Your answer needs to include each line of the records in which the string "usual" can be found.
[EXCERPTED RECORDS Boundary: Start]
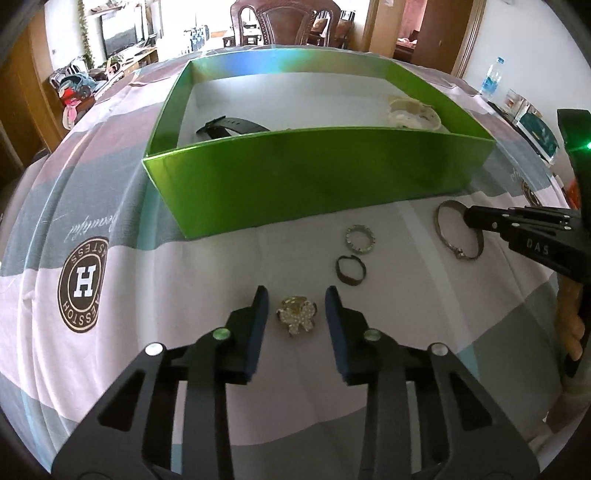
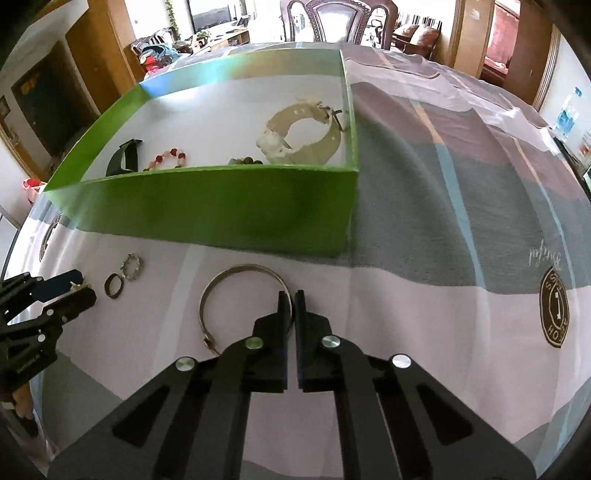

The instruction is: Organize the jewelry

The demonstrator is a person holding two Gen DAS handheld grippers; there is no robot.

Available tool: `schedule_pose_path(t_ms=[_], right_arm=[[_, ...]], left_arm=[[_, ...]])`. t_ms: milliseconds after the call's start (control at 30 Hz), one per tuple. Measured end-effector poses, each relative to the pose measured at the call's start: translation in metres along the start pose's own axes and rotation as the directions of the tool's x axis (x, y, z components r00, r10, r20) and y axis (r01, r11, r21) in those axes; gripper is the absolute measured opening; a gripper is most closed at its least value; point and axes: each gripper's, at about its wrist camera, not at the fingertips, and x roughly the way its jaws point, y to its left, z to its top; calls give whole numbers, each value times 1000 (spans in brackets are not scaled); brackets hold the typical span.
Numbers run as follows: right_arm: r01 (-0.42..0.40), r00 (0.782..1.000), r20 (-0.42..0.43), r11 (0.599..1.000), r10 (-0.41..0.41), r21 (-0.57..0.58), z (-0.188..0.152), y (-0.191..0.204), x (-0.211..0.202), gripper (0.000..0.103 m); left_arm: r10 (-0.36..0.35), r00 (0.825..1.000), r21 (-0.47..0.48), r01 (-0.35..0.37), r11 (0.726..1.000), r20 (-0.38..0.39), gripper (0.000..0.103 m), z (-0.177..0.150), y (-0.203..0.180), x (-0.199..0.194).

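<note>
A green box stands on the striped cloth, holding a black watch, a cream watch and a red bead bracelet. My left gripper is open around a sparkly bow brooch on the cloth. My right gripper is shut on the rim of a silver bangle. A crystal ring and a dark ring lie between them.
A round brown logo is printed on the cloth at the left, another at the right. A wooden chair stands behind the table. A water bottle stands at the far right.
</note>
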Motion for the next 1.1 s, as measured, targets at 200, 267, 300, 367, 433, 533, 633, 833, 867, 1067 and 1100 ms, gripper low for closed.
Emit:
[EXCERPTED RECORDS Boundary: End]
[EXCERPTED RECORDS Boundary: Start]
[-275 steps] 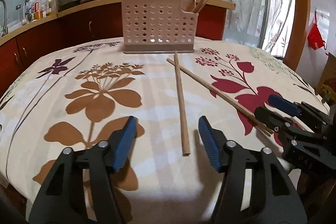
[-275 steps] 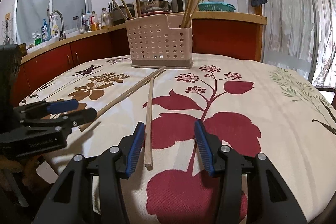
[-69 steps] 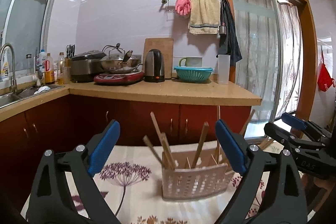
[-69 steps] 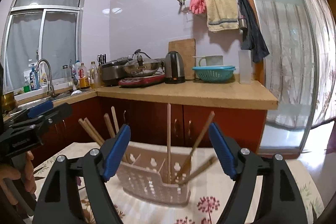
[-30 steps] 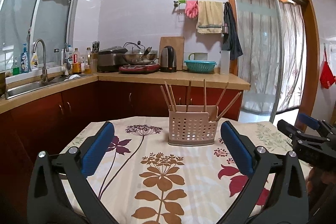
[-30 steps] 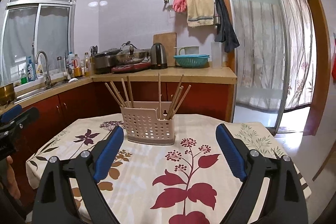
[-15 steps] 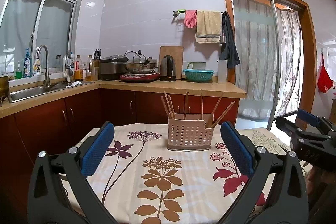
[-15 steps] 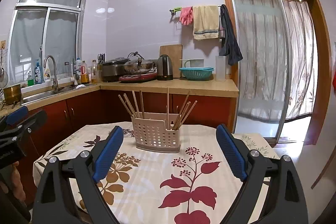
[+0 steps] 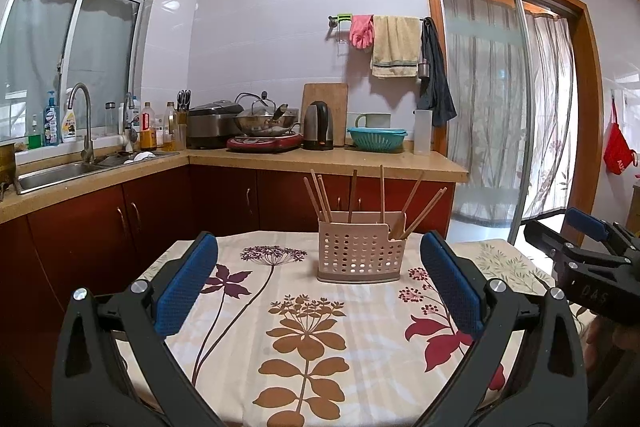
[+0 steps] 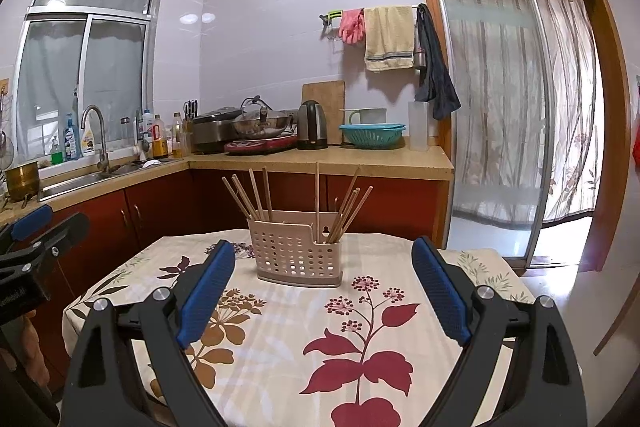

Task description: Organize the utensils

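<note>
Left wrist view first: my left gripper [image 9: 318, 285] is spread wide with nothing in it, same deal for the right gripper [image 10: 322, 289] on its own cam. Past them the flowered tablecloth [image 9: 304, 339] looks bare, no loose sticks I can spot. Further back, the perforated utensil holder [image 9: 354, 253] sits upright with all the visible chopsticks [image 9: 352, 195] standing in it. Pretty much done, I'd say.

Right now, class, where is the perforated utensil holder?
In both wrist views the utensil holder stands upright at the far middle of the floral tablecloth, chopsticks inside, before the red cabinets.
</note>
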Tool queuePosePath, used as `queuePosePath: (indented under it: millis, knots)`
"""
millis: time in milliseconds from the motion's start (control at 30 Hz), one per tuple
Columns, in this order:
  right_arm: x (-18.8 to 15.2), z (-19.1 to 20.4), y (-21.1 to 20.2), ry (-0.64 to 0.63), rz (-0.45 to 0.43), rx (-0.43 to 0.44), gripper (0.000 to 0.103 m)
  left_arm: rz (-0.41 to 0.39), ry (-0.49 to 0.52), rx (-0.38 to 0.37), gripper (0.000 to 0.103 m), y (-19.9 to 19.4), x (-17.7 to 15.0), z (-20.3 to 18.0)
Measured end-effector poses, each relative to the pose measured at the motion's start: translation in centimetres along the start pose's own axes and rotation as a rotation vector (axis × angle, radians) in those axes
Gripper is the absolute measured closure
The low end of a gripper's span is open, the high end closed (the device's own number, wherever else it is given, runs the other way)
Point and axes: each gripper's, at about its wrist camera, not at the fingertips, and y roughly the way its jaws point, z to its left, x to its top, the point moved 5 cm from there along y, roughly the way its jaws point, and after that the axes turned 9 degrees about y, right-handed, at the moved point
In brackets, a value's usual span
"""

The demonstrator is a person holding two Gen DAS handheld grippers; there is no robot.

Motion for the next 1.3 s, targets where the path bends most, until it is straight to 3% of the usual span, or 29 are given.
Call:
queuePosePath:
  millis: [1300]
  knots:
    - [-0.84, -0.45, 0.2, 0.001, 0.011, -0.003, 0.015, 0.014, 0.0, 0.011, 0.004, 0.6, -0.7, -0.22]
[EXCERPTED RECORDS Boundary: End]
_WRITTEN REPLY_.
In brackets, a value's usual span
Motion for the next 1.3 s, targets where the path bends most, until it is straight to 3% of the usual span, or 29 are given.

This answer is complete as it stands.